We do not have to be the same as each other in order to value each other. Harmony doesn’t come from controlling the other, but from embracing and cherishing our differences.

Even if we choose a different path from another, it can be done in a spirit of valuing each other. Hostility is not a prerequisite for taking our own path. What is needed at such a time is the ability to act in a differentiated manner.

Differentiation is different from individualism. Differentiation means we can define who we are, while accepting others with their different way of defining themselves. Nothing about this causes us to pull apart.

How do we become differentiated? As infants, we depend on someone else to awaken in us a sense of worth. We need someone to take note of us. We are, as it were, either smiled or scowled into existence. Being able to function as one among many comes about when we are encouraged to grow up with an excitement about being who we are.

When our inborn longing to delight in ourselves is frustrated, it triggers egotism—and on a wider scale, nationalism. Not feeling as if we are anybody, we have to try to prove that we are somebody.  Nations conquer other nations and build empires in an attempt to bolster a flagging sense of themselves. Their country has to be Number One, the greatest.

Growing up is a process of moving from dependence on the other for our sense of ourselves to our own inner sense of ourselves. The more solid our inner being becomes, the less threatened we are and the more true power we exercise instead of needing to force issues.

On an individual and a national basis, this means learning to stand powerfully on our own two feet, not so that we can walk away and exist as hermits, but so that we can commit ourselves to walk side by side and hand in hand. We neither lean on the other, nor flee the other. We can be true to ourselves among others, not losing ourselves in them. This is differentiation.

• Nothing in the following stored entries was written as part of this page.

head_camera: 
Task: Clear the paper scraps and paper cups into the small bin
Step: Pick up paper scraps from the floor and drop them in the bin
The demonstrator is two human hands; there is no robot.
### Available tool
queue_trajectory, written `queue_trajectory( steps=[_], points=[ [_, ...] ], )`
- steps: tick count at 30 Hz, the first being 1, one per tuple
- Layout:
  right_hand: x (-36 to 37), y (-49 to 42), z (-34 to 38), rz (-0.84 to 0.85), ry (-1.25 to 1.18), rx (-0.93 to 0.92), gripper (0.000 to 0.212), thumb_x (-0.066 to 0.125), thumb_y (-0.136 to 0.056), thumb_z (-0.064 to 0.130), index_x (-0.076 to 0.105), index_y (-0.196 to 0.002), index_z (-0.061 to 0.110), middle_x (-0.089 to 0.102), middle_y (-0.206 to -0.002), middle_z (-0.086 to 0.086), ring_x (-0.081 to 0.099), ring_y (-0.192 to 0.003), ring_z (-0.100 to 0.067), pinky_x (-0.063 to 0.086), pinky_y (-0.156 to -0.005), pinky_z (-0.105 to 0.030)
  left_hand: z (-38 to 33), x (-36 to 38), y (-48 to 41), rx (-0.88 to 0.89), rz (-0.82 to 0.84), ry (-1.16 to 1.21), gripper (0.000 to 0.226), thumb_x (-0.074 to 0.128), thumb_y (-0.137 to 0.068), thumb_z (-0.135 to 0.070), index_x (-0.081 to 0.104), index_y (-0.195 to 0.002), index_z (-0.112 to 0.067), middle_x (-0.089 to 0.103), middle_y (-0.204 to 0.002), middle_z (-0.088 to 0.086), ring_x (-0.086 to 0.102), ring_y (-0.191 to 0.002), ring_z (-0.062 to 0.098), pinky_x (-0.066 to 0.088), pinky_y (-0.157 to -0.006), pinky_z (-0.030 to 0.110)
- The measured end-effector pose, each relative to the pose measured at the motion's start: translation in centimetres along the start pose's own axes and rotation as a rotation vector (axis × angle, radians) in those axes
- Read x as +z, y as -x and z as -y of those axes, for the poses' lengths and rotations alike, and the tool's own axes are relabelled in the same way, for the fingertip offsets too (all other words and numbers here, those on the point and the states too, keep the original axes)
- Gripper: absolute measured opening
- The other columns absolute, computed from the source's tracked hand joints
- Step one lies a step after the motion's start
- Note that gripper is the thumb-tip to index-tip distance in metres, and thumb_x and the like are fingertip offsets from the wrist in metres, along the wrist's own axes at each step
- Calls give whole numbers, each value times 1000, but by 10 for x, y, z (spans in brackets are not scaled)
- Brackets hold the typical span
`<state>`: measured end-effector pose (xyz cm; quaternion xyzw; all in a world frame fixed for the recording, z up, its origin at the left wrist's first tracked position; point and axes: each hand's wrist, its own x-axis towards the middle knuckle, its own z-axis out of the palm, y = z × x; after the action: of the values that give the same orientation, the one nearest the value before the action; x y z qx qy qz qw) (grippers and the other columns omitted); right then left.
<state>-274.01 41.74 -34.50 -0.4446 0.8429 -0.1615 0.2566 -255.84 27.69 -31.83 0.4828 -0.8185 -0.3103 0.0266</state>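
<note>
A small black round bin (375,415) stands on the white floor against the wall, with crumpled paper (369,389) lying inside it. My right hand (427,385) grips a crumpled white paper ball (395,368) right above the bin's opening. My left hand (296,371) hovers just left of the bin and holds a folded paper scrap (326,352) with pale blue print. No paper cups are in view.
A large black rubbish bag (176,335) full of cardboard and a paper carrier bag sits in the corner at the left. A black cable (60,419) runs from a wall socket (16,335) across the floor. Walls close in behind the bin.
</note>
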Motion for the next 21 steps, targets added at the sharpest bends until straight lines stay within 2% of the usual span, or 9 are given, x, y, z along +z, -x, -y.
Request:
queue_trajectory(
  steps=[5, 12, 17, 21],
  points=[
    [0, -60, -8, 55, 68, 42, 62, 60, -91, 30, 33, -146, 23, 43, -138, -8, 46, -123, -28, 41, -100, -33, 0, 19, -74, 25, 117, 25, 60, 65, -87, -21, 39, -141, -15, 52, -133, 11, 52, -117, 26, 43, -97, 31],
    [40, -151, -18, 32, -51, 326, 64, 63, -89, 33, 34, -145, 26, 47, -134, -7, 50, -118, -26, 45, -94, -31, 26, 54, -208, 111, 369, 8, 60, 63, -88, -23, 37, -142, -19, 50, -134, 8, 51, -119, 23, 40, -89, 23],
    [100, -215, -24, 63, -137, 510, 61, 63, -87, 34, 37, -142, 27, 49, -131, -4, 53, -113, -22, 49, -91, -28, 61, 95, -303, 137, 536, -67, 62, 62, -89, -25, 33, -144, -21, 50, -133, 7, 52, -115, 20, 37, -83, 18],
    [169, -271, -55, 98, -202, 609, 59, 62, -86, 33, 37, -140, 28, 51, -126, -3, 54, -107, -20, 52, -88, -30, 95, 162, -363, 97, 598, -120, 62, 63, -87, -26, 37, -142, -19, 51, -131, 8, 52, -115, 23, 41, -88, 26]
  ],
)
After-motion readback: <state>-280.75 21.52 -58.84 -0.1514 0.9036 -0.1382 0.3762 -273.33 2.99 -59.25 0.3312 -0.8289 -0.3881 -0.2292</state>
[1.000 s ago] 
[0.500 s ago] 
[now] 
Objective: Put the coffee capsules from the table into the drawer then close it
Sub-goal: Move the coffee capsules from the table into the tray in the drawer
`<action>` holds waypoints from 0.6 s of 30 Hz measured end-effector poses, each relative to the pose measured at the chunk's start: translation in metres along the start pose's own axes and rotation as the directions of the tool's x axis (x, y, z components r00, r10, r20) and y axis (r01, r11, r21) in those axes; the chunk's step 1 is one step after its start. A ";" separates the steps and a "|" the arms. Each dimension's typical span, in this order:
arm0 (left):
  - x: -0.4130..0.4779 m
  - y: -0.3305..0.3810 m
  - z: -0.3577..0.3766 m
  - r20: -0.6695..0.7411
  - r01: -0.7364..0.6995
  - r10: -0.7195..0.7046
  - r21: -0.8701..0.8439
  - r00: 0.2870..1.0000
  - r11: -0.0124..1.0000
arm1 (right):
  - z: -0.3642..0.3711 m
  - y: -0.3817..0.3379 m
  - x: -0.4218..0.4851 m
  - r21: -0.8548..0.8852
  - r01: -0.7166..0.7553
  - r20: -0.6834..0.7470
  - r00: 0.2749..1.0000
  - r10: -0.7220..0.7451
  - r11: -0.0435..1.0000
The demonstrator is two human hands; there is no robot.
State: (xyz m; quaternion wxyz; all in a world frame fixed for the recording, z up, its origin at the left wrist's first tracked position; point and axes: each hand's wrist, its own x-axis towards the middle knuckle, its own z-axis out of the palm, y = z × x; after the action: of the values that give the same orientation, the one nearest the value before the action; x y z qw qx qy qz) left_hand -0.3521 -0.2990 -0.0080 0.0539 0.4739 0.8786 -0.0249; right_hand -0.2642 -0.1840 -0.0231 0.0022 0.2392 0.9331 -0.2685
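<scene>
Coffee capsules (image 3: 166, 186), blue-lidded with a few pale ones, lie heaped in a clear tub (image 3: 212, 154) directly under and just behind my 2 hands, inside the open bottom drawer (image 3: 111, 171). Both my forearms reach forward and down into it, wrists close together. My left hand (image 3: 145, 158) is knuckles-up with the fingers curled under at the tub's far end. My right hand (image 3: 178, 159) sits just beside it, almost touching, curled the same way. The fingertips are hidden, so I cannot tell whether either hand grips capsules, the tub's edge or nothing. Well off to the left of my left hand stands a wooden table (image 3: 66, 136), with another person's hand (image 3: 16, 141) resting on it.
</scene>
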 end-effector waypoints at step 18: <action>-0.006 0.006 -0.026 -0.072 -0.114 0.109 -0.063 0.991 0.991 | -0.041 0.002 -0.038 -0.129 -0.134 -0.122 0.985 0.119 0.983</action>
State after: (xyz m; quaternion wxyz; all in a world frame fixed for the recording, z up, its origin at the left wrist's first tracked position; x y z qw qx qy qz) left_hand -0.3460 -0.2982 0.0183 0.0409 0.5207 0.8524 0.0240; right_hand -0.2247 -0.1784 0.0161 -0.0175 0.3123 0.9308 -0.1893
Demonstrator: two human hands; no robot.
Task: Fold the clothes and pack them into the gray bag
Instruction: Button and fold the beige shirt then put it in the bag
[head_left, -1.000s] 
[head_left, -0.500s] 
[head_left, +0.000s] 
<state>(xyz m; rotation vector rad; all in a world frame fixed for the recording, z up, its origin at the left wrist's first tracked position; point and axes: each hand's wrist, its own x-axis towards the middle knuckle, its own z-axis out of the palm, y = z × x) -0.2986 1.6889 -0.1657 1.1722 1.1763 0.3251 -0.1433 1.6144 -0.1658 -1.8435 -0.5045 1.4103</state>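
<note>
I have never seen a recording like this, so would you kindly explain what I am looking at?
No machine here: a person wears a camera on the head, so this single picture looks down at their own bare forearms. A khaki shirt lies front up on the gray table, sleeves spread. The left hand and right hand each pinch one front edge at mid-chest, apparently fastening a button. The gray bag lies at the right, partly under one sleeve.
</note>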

Nationalism utilizes power over others. We use others poorly, in a manner that stifles, controls, or deprives others. We seek to subjugate, to dominate.

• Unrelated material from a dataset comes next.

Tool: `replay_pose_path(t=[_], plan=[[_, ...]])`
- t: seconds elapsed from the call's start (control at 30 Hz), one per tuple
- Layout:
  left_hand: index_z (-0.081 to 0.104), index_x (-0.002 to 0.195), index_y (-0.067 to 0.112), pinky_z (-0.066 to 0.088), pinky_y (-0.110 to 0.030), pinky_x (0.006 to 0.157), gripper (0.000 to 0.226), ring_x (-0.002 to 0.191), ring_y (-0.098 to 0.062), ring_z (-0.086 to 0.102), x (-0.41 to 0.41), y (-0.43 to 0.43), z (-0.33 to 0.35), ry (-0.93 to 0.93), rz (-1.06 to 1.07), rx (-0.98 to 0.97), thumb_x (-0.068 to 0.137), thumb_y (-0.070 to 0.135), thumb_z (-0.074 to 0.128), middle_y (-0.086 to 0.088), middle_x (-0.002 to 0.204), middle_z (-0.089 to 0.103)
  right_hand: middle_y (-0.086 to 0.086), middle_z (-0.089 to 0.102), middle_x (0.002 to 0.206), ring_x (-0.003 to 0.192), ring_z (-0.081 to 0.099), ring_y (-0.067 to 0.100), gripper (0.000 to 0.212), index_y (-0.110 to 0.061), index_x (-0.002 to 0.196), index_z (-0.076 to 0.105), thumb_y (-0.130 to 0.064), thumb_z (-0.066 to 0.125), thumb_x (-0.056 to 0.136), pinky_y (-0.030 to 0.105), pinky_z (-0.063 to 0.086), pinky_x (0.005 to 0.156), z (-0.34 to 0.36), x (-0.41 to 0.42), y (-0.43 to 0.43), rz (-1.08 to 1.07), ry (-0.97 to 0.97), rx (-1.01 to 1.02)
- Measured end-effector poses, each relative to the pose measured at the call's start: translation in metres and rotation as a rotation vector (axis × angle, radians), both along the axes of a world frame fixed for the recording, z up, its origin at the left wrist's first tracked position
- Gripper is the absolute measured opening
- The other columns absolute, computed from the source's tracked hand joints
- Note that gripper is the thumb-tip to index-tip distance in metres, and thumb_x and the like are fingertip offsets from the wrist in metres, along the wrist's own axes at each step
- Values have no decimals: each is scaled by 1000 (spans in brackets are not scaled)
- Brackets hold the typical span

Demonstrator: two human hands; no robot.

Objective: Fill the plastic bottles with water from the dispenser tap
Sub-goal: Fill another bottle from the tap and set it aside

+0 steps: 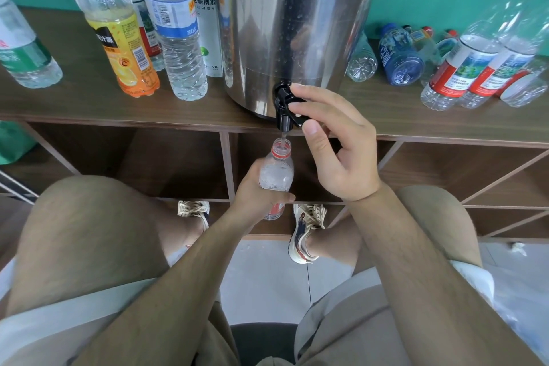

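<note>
Centre of frame: left hand (255, 187) grips the open bottle (277, 172) round its body, fingers + thumb curled on it, mouth right under the tap (286, 110) at the base of the dispenser (291, 24). Right hand (335, 142) pinches the black tap lever btw forefinger on top and thumb at its tip; other fingers loosely curled, holding nothing. A thin stream (283, 137) runs from the spout into the neck.

To do this well, imo: hold the mouth centred under the spout, bottle upright and close enough that the stream can't miss. The neck is narrow, so little margin. Watch the level near the shoulder and ease the lever off before water reaches the neck. Don't squeeze the thin plastic, or it may slosh over.

Hard to tell: water level. Clear plastic w/ glare, and the lower half is hidden behind the left hand. Dispenser top is cut off at the upper edge. Standing bottles (175, 24) upper left look full-ish, lying bottles (401, 53) upper right on the counter (89, 104) look empty; can't be sure. No cap for the bottle in view.
</note>
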State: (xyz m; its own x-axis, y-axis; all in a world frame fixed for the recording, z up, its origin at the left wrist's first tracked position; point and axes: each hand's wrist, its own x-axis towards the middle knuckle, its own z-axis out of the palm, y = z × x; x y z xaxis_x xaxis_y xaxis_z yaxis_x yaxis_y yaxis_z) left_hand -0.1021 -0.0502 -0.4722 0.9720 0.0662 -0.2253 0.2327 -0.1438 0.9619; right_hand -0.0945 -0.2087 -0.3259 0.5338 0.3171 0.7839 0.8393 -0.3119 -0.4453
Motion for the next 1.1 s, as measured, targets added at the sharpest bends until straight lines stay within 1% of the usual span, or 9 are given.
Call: replay_pose_path(t=[0.1,0.13,0.27,0.47,0.6,0.7,0.83,1.0,1.1], plan=[[47,135,40,54,-36,94,89,118,-19,60,1,0,-1,-1,-6,10,65,19,97,11,125,60,16,67,138,129,65,23,26,3,119,74,-4,55,103,32,54,92,0,0,0,-2,0,-4],[47,135,40,53,-37,96,89,118,-20,59,1,1,-1,-1,-7,13,65,19,97,11,125,60,16,66,138,130,65,23,26,3,119,74,-4,55,103,33,55,93,0,0,0,-1,1,-3],[44,134,42,52,-32,91,89,116,-18,59,2,0,-2,1,-4,38,66,21,98,13,124,59,17,66,139,129,65,24,26,3,120,73,-5,54,104,33,55,94,-1,-1,1,1,14,4],[45,133,42,49,-25,81,89,114,-16,60,3,-1,-3,-2,-5,45,65,23,98,15,122,60,17,65,140,133,62,24,26,3,122,72,-4,54,104,39,56,97,-3,1,-1,9,13,-6],[47,133,41,49,-24,80,88,114,-16,61,2,0,-2,-1,1,13,64,21,98,14,123,61,20,60,147,140,57,28,30,3,128,69,-2,51,105,53,52,108,-6,4,1,30,-5,-32],[47,133,41,47,-21,76,88,113,-15,60,1,0,-1,-2,-2,16,65,19,97,14,122,61,18,59,150,139,58,23,33,0,133,67,-2,49,105,49,48,110,-5,5,1,19,-33,-75],[46,135,39,47,-22,77,88,113,-14,60,0,0,0,2,-2,19,66,18,97,13,123,60,16,61,148,135,61,20,32,-1,130,69,-3,48,106,40,45,109,-4,6,1,8,-38,-86],[46,136,37,50,-32,90,88,116,-17,59,1,-1,0,1,-11,39,67,17,97,10,124,60,14,61,148,134,60,17,32,-3,130,69,-7,47,108,42,47,109,-6,6,1,-3,-37,-80],[46,135,37,49,-30,90,88,116,-17,59,2,0,-1,4,-13,44,67,18,97,11,124,60,13,61,149,136,59,18,32,-3,132,68,-8,46,109,43,47,111,-9,7,3,6,-27,-60]])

When individuals and nations are truly differentiated, power isn’t seen as the exercising of power over the other. Rather, it takes the form of empowerment of the other. To use others well facilitates their functioning as well as our own. Being fully ourselves, we encourage the other in coming into their own.

Instead of acting like the one and only, expecting other people and other nations to revolve around us, we see ourselves as one among many. We delight in who we are, and we delight in who they are.

This is patriotism––a love of our heritage, a delighting in all that has gone into making us into the kind of people we are. In America, this is symbolized by the inclusivity represented in the Statue of Liberty.

In asserting how great we are, we have a realistic appreciation of our dependence on our fellow human beings on a global scale. We value all that they contribute to the world, as well as all we can contribute to them.